• TRY IT:
Leave the pictures aside and copy all the data exactly.

______

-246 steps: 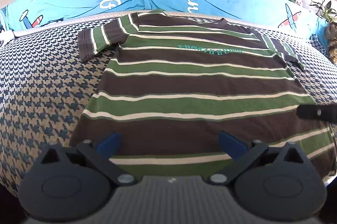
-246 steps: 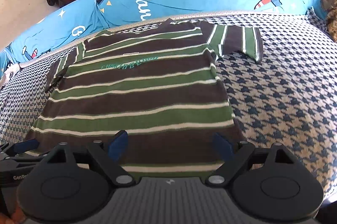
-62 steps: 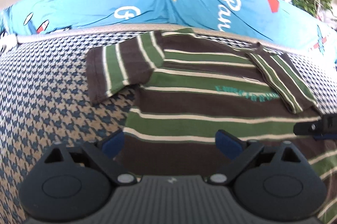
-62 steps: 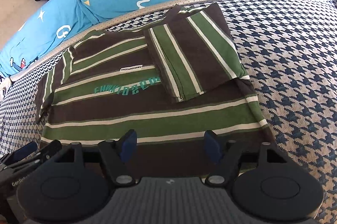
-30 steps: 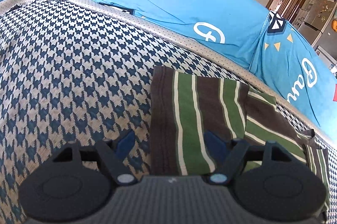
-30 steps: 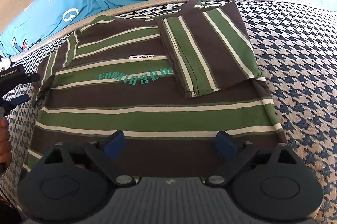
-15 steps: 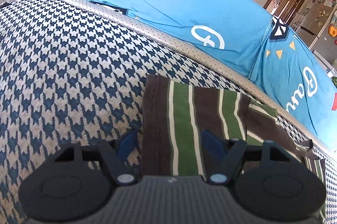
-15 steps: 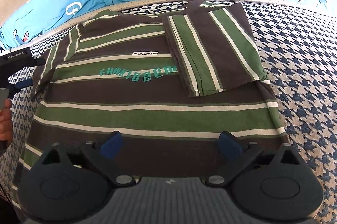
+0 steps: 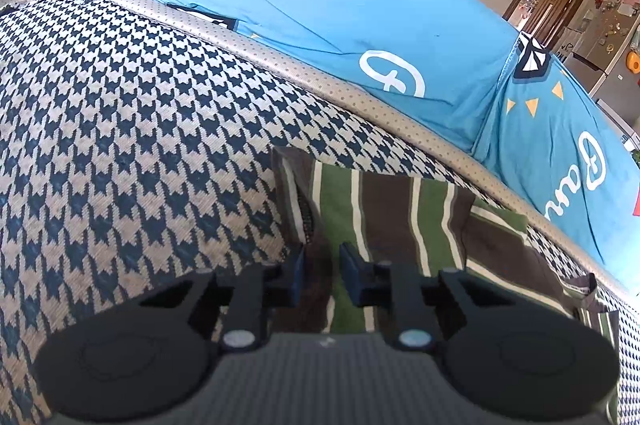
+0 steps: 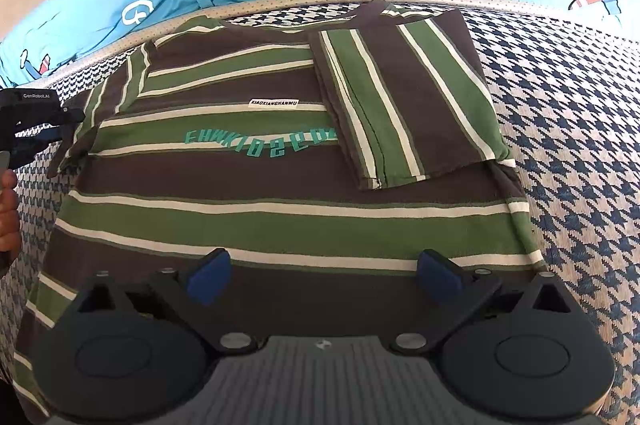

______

• EXERCISE SOLUTION:
-246 steps: 
-246 steps: 
-62 steps: 
-62 steps: 
-30 steps: 
-30 steps: 
-15 steps: 
-15 steps: 
+0 steps: 
+0 steps: 

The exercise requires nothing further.